There’s a good one on “Bambi,” too.

As for the music, the obvious expectations will be fulfilled. I’m actually kind of a fan of disco’s trashy indulgence. I see it as sort of the musical equivalent of B-movies. There is one track that sticks out like a sore thumb, and for added insult it gets encored during the credits, but otherwise the tracklist is a lot of fun.

Other than the music and the club interior, there isn’t much historical detail. The fashion seems directly out of the mid-90’s (when the film was made) rather than the coronation of the Reagan reign (not that I minded). I’m skeptical of how sincere Whit Stillman is when he adopts an elegiac tone, but I’m glad he has the good sense to be a touch sarcastic towards his nostalgia (the final “disco can never truly die” speech is priceless) and I love his little barbs at the 60’s counter-culture self-righteousness.

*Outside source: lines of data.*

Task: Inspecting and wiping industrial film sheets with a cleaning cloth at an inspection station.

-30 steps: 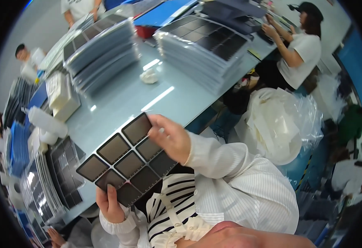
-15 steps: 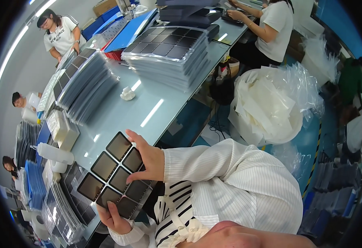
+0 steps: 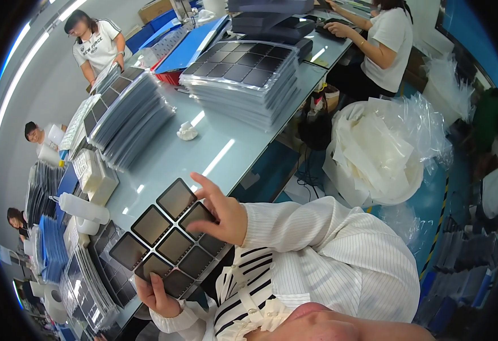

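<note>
A sheet of several dark, glossy square pieces with rounded corners and pale gaps between them (image 3: 173, 245) is held tilted before me, above the table's near edge. My left hand (image 3: 161, 296) grips its lower corner, thumb on the top face and the other fingers mostly hidden beneath. At the opposite, upper right side is my right hand (image 3: 221, 213), fingers spread, thumb over a square and index finger stretched out past the edge. Whether that thumb touches the surface I cannot tell.
On the glass-topped table (image 3: 172, 156) stand a tall stack of similar sheets (image 3: 240, 85), a leaning stack (image 3: 132, 122), a white squeeze bottle (image 3: 81, 209) and a crumpled white wad (image 3: 187, 132). A lined white bin (image 3: 376, 153) stands right. Co-workers sit and stand around.
My right hand has shifted up along the sheet, its thumb moving from the middle toward the upper right squares. My left hand keeps its hold. The whole view has shifted slightly.
</note>
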Available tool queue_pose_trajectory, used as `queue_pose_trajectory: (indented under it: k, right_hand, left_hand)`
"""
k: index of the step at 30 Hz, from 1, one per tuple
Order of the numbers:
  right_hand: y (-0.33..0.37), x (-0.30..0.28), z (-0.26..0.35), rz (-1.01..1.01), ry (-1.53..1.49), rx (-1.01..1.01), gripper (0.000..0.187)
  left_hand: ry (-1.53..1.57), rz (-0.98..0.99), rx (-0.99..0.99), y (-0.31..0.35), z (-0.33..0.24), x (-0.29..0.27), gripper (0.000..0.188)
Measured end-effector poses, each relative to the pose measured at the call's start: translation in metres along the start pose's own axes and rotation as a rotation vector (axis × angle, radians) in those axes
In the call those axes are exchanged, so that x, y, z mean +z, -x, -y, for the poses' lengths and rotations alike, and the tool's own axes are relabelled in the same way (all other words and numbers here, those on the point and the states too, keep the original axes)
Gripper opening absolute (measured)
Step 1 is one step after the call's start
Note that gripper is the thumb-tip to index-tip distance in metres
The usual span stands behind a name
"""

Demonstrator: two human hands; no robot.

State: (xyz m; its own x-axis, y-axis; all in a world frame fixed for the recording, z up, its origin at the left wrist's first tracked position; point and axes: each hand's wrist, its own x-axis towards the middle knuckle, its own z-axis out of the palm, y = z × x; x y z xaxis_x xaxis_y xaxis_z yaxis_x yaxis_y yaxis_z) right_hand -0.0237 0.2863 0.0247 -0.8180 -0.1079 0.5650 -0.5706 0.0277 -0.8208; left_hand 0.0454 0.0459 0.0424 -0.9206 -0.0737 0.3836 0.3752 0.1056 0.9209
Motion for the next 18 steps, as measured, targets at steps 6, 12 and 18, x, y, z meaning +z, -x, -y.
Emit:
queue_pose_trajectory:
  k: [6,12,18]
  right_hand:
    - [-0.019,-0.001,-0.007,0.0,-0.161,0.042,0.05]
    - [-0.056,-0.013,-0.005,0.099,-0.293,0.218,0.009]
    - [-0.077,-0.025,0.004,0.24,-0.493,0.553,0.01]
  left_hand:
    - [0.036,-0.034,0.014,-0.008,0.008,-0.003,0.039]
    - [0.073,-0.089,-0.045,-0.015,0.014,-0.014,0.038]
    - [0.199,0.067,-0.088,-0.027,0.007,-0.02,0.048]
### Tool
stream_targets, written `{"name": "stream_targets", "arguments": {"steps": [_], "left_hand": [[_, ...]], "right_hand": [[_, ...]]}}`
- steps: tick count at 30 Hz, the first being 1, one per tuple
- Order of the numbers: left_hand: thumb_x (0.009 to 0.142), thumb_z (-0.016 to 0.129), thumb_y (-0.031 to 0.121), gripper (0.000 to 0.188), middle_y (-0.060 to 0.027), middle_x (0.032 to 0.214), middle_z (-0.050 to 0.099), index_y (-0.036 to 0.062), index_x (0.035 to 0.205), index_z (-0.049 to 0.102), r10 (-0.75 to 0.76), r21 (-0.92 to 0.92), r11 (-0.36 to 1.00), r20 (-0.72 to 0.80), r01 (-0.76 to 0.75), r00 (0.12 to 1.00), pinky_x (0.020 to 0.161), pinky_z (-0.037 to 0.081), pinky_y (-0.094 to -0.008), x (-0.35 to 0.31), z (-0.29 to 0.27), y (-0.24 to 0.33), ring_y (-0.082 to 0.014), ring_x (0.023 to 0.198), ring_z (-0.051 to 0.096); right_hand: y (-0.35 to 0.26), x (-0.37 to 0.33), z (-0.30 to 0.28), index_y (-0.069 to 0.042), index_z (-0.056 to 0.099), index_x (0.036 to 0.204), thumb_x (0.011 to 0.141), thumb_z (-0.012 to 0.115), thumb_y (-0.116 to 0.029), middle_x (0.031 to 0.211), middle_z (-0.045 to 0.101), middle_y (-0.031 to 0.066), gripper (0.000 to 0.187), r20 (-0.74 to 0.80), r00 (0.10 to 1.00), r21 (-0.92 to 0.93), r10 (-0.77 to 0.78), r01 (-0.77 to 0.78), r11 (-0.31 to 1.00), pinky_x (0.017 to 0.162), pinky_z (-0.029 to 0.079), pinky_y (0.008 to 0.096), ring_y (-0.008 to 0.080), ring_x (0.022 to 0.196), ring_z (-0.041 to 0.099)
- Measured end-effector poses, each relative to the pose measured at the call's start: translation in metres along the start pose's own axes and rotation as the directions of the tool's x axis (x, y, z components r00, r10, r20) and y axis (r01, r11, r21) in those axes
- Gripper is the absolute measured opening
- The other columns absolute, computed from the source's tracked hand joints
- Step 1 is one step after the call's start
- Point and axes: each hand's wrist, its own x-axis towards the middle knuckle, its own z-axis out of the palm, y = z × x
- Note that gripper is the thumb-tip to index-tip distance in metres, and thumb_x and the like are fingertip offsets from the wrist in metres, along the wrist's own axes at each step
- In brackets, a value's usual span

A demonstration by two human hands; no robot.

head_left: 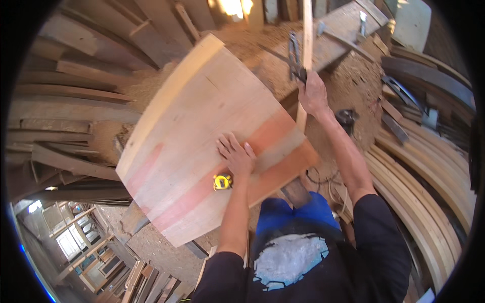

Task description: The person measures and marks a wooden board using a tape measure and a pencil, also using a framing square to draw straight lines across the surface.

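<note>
A broad wooden panel (197,116), pale with reddish bands, lies tilted in front of me. My left hand (236,155) rests flat on it with the fingers spread. Beside that wrist, a yellow and black tape measure (222,182) sits on the panel. Beyond the panel's right edge, my right hand (314,95) is closed at the dark end of a grey metal tool (293,53) with two long arms, which looks like pincers. A narrow wooden strip (307,35) runs past the same hand; I cannot tell whether the fingers touch it.
A sawdust-covered bench (341,28) stands at the far right. Curved planks (424,202) are stacked on the right, and more boards (76,108) crowd the left. Dark cord loops (323,177) lie near my legs. Wood offcuts (149,283) lie at the lower left.
</note>
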Motion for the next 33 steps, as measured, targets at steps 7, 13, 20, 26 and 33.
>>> {"name": "stream_targets", "arguments": {"steps": [7, 13, 20, 26, 33], "left_hand": [[0.099, 0.055, 0.032, 0.071, -0.0318, 0.165, 0.025, -0.0004, 0.158, 0.03, -0.008, 0.007, 1.0, 0.017, 0.008, 1.0, 0.122, 0.017, -0.0657, -0.001, 0.006, -0.005, -0.0532, 0.152, 0.02], [0.098, 0.058, 0.032, 0.078, -0.0316, 0.167, 0.019, -0.0005, 0.161, 0.024, 0.194, -0.083, 0.979, 0.109, -0.185, 0.975, 0.124, 0.012, -0.0659, -0.023, -0.005, -0.029, -0.0529, 0.155, 0.014], [0.087, 0.072, 0.048, 0.103, -0.034, 0.168, 0.014, -0.0035, 0.161, 0.022, 0.52, -0.47, 0.8, 0.23, -0.374, 0.822, 0.124, 0.009, -0.0673, -0.114, -0.058, -0.036, -0.0532, 0.156, 0.008], [0.075, 0.082, 0.052, 0.115, -0.0341, 0.169, 0.007, 0.0104, 0.164, 0.022, 0.572, -0.355, 0.82, 0.517, -0.449, 0.637, 0.118, 0.004, -0.0759, -0.124, -0.077, -0.003, -0.0508, 0.158, 0.005], [0.07, 0.082, 0.041, 0.099, -0.0316, 0.169, 0.017, 0.0256, 0.159, 0.042, 0.651, -0.395, 0.751, 0.309, -0.529, 0.693, 0.118, 0.007, -0.0764, -0.123, -0.042, -0.008, -0.0497, 0.158, 0.009]], "right_hand": [[-0.02, -0.143, -0.043, -0.001, 0.064, 0.107, 0.103, 0.061, -0.021, 0.086, 0.058, 0.0011, 0.021, -0.127, 0.962, 0.608, 0.241, -0.116, 0.785, 0.071, 0.048, 0.0344, 0.0113, 0.08, 0.053], [-0.031, -0.287, -0.019, 0.0, 0.064, 0.104, 0.098, 0.063, -0.017, 0.09, 0.059, -0.0025, 0.017, 0.376, 0.848, 0.69, 0.374, -0.525, 0.498, 0.078, 0.049, 0.0308, 0.0105, 0.085, 0.054], [-0.039, -0.375, 0.036, 0.001, 0.065, 0.1, 0.096, 0.065, -0.018, 0.08, 0.059, 0.0011, 0.019, 0.65, 0.665, 0.536, 0.368, -0.744, 0.398, 0.071, 0.048, 0.0358, 0.0142, 0.077, 0.055], [-0.047, -0.367, 0.062, 0.003, 0.067, 0.102, 0.098, 0.065, -0.014, 0.079, 0.058, 0.0005, 0.017, 0.553, 0.674, 0.422, 0.49, -0.733, 0.533, 0.069, 0.046, 0.0341, 0.011, 0.076, 0.052], [-0.053, -0.374, 0.078, 0.001, 0.069, 0.101, 0.096, 0.066, -0.007, 0.087, 0.065, 0.0002, 0.011, 0.506, 0.682, 0.708, 0.528, -0.678, 0.197, 0.072, 0.049, 0.0304, 0.0104, 0.081, 0.058]]}}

If your not into the style of humor or the habitually flawed characters, the film is likely to come off as yet another angsty gab-fest about conspicuously attractive twenty-somethings pairing off and impressing each other with their oh-so-pithy quips. In other incarnations the same setup could be poisoned hipster bait. I, however, tend to enjoy these oddly-matched marriages of genre outlines and deadpan comedy (see Hartley’s “Amateur” (1994) and “Fay Grim” (2006) for some other examples). One minor complaint I had concerned the ending: the film goes one shot too long, missing a beautiful opportunity to finish the film on the least likely characters.

Walrus Rating: 7.5

2 comments:

Mad Dog said...

At least you apologized.

Unknown said...

I love stillman now.

Why didn't I show his stuff to friends in high school, instead of kevin smith?